Ba’kif nodded. He’d thought Thrawn’s answer would be something like that. And unfortunately, he had to agree with him. “The ship will be ready by the time you’ve collected your fellow travelers and your supplies,” he said. “Your orders will be cut but sealed. No one will know about your mission but me.”

“Thank you, sir,” Thrawn said, standing up. “Thank you, too, for not adding the extra burden of a reminder that your career is also on the line.”

“You worry about your sky-walker and the Ascendancy,” Ba’kif growled. “I’ll worry about my career. Now get out of here. And may warrior’s fortune smile on your efforts.”


* * *

“I wonder what they’re talking about,” Che’ri murmured, looking up from her questis and the picture she’d been drawing. She craned her neck toward General Ba’kif’s closed office door, halfway down the busy corridor, as if moving her head a couple of centimeters closer would magically give her the ability to see or hear through it.

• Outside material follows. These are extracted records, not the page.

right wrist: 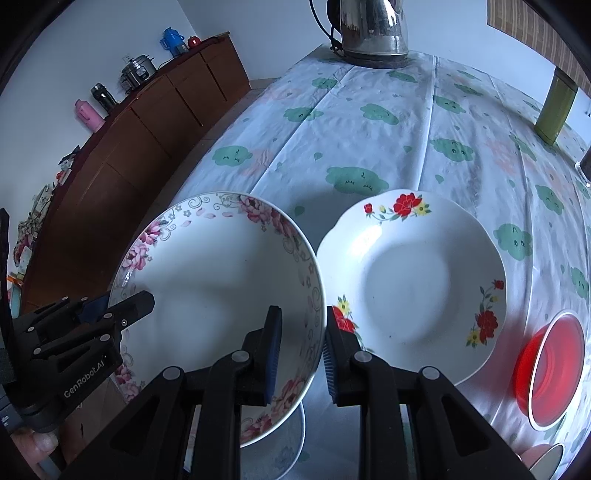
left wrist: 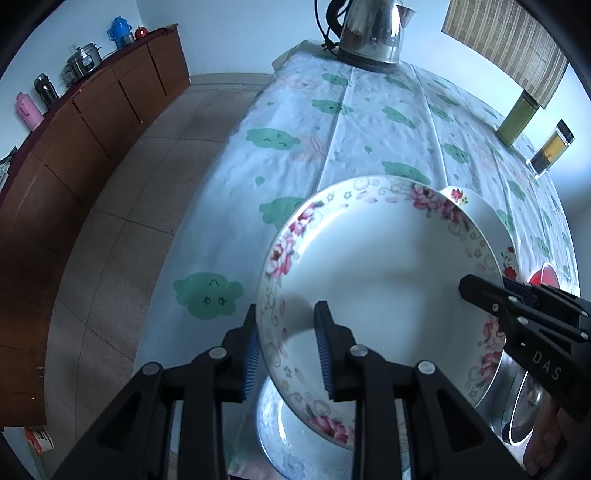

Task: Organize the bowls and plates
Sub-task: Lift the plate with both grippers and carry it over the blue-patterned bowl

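Both grippers hold one pink-flowered plate (left wrist: 373,273) above the table (left wrist: 369,122), and it sits tilted between them. In the left wrist view the left gripper (left wrist: 286,350) grips the plate's rim at about 7 o'clock, one finger under the edge and the other on the white inside, so its jaws are closed on the plate. The right gripper (left wrist: 480,291) reaches in from 3 o'clock and clamps the opposite rim.

In the right wrist view the right gripper (right wrist: 301,354) pinches the same pink-flowered plate (right wrist: 221,280) at its 4 o'clock edge, with the rim between the blue pads. The left gripper (right wrist: 110,310) comes in at 9 o'clock and bites the far rim.

Under the lifted plate, toward 6 o'clock, another pale dish (left wrist: 291,435) with a faint blue pattern rests on the cloth. At 3 o'clock of the held plate lies a red-flowered plate (right wrist: 413,280), flat on the table, its edge just behind the right gripper's outer finger. A red bowl (right wrist: 550,365) stands at 4 o'clock, near that plate. A metal bowl (left wrist: 517,402) shows at 4 o'clock in the left wrist view, partly behind the right gripper. A steel kettle (right wrist: 373,29) stands at 12 o'clock at the far end of the table, and a wooden cabinet (left wrist: 92,122) runs along the wall at 10 o'clock
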Motion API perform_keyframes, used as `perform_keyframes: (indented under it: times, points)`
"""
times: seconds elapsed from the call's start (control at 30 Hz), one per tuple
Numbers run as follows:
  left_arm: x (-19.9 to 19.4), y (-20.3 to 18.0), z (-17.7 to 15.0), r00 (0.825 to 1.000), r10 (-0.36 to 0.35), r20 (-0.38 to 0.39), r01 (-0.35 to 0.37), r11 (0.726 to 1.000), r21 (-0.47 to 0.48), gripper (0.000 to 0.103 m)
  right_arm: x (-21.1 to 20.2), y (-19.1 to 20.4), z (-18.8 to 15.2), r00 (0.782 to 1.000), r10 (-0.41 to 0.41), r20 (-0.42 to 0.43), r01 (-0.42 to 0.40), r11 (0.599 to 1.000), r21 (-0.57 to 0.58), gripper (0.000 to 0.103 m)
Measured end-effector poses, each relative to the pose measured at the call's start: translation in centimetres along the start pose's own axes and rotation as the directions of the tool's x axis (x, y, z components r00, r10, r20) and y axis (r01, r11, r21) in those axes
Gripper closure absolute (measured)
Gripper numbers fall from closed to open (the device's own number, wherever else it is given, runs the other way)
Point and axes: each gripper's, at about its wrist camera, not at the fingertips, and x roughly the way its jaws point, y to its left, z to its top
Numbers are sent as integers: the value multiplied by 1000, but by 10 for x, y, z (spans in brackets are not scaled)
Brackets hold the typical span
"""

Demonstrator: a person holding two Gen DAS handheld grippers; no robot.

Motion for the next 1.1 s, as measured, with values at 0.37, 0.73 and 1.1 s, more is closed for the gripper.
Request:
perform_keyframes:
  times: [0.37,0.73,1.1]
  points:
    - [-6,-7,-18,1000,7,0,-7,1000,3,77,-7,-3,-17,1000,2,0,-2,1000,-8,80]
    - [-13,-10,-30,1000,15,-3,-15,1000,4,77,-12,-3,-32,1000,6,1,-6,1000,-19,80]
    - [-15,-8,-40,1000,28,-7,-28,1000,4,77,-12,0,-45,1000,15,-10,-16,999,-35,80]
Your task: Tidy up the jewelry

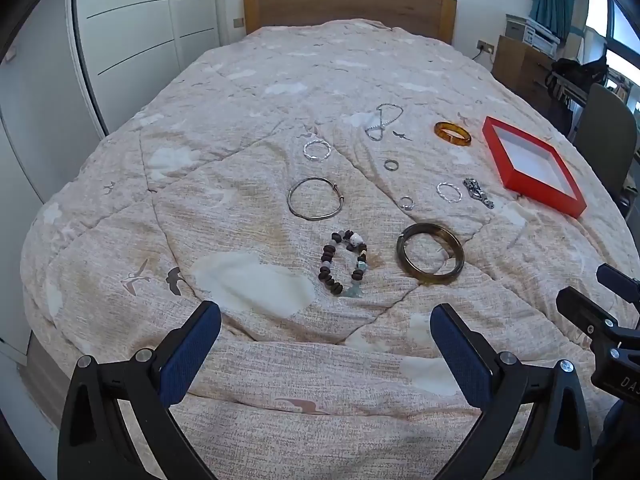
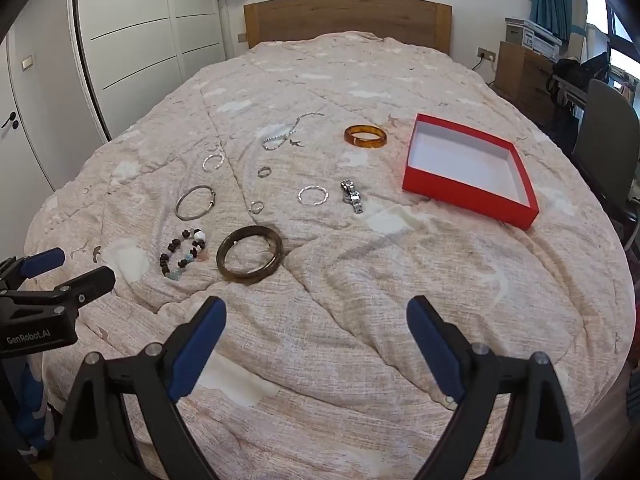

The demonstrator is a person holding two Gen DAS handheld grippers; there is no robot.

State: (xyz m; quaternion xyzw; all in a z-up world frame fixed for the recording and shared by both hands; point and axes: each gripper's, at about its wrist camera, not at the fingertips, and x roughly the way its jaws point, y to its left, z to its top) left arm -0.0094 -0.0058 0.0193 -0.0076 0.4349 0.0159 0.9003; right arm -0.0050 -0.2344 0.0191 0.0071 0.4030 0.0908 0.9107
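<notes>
- Red cardboard box (image 2: 412, 184), shallow and white inside, lies open on the right side of the bed, with nothing in it.
- Pinkish-beige quilt (image 2: 360, 320) with pale cloud and bird prints covers the bed; all the jewelry lies loose on it, left of the box.
- Amber bangle (image 2: 365, 135) sits farthest back, just left of the box's far corner.
- Silver chain necklace (image 2: 282, 133) lies crumpled to the left of the amber bangle.
- Metal watch (image 2: 352, 195) lies between the box and a twisted silver ring-bracelet (image 2: 313, 195).
- Two small rings (image 2: 264, 171) lie one behind the other near the middle; the nearer one (image 2: 256, 207) sits just behind the dark bangle.
- Dark brown bangle (image 2: 250, 254) and a beaded bracelet (image 2: 182, 254) lie side by side nearest the grippers, apart from each other.
- Thin silver bangle (image 2: 195, 208) and a second twisted silver hoop (image 2: 213, 161) lie behind the beads.
- Left gripper (image 1: 326, 340) hovers over bare quilt in front of the beads, its blue-padded jaws spread wide and holding nothing.
- Right gripper (image 2: 316, 334) hovers over bare quilt, jaws likewise spread wide and empty, well short of the box.
</notes>
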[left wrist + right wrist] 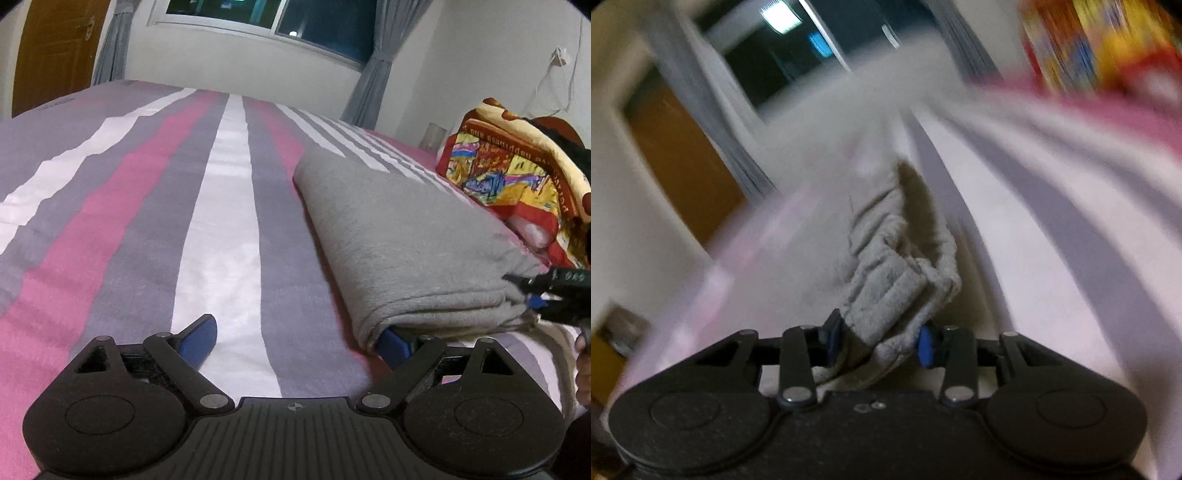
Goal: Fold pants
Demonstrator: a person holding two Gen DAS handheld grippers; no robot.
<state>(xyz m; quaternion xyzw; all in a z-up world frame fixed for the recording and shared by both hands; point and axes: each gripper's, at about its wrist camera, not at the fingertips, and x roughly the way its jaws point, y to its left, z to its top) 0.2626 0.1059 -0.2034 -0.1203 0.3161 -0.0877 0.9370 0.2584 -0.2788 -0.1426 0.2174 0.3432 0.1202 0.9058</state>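
Two tools at the near edge of grey fleece pants, already folded into a thick stack on a pink, grey and white striped bed. Left tool: spread wide, gripping nothing, one blue pad bare on the bedcover, the other tucked under the near left corner of the stack. Right tool: clamped on the bunched elastic waistband, fabric pinched between both blue pads; view blurred. Bright printed quilt just beside the far edge. For a clean next fold, in judgement: left pads closed on every layer at the corner, both corners raised level together, the edge kept taut between them, then laid square without dragging the layers underneath.
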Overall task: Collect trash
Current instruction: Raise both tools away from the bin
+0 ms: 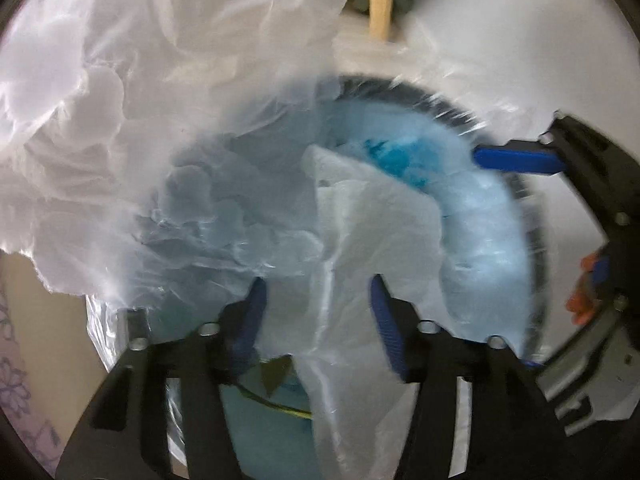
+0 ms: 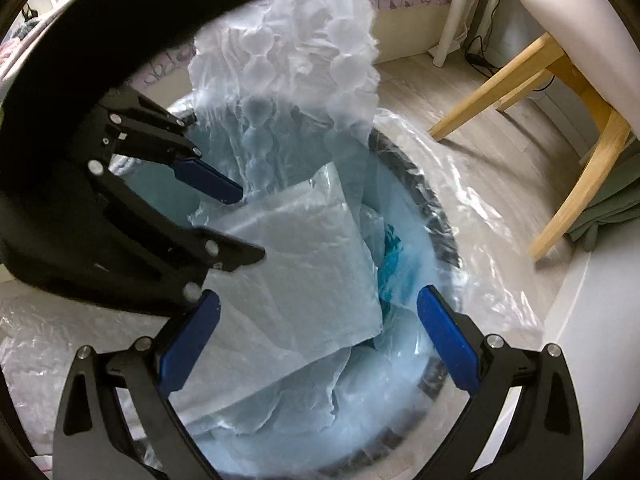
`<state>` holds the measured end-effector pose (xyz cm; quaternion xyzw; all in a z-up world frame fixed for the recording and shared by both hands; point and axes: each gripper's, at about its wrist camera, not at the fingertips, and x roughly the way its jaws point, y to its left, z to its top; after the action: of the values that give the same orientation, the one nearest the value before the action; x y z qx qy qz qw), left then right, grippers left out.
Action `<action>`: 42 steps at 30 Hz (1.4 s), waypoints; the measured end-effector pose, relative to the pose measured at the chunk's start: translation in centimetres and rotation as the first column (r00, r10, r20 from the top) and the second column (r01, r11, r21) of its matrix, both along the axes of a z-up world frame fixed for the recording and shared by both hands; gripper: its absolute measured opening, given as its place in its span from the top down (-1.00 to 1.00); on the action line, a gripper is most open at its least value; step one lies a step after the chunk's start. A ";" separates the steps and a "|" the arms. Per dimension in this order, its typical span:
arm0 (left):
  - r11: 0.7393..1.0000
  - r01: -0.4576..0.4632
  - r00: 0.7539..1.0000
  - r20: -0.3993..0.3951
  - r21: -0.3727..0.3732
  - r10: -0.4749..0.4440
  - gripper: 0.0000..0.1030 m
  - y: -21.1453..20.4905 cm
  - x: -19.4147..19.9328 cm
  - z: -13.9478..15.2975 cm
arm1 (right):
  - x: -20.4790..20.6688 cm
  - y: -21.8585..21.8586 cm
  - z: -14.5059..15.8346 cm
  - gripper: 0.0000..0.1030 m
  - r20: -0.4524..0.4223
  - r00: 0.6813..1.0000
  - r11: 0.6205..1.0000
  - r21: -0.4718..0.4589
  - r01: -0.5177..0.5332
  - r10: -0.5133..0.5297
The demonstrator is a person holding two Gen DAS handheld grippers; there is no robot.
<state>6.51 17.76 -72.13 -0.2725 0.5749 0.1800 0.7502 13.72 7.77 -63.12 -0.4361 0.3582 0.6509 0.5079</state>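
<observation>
Over the mouth of the lined bin [image 2: 432, 224], both grippers work among loose plastic packaging. A bubble wrap sheet [image 2: 304, 60] stands up out of the bin on its far side, its lower part dipping inside while most of it rises above the rim. A flat foam sheet [image 2: 296, 264] lies tilted across the opening, partly sunk in, over crumpled clear film and something teal deeper down. The left gripper [image 2: 240, 220] reaches in from the left with its blue pads apart; one pad sits just beside the bubble wrap's lower edge and the other arm lies near the foam sheet, but it does not look closed on either. The right gripper [image 2: 320, 344] hovers above the foam sheet with its fingers spread wide, holding nothing. The bin liner [image 2: 472, 216] is folded out over the rim and spreads onto the wooden floor [image 2: 420, 92], near a chair leg [image 2: 492, 84]. Judging from this, the task seems well along: several pieces are already in the bin. What appears left is to push the bubble wrap and foam sheet fully down, since both could spring back out.
</observation>
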 end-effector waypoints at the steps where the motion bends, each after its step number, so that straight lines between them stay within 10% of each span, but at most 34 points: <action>1: 1.000 0.004 1.000 -0.008 0.029 -0.004 -0.29 -0.3 0.1 0.7 | 0.1 -0.1 0.3 -0.86 0.005 1.000 1.000 -0.002 -0.002 0.002; 3: 0.999 0.004 1.000 0.011 0.034 -0.004 -0.58 -0.5 0.0 2.0 | 0.1 -0.6 1.1 -0.86 0.018 1.000 1.000 0.005 -0.013 0.013; 18: 0.989 -0.100 0.994 0.051 0.113 0.095 -0.87 -2.3 -0.8 10.9 | 0.5 -1.1 9.1 -0.86 0.026 0.999 0.998 0.051 0.030 -0.031; 42: 0.892 -0.402 0.913 0.169 0.209 0.372 -0.88 -2.2 -6.0 29.3 | 0.5 -4.2 25.9 -0.86 0.106 0.989 0.985 0.146 0.092 -0.108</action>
<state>0.46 15.52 -42.82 -0.2999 0.4350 0.3765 0.7610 14.24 3.54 -37.22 -0.4169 0.3036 0.6223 0.5888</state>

“I don’t know,” Thalias said, resisting the impulse to remind the girl that she’d made that same half-question comment twice already, and that the answer wasn’t going to change until Thrawn came through the doorway.

But the topic of the unheard conversation wasn’t hard to guess. Thrawn’s vague question about whether she and Che’ri would be willing to go with him on a special mission would have been intriguing enough even if it hadn’t immediately been followed by this meeting with Ba’kif. But it had been followed by the meeting, and the only reasonable conclusion was that the two of them were discussing the details of that mission.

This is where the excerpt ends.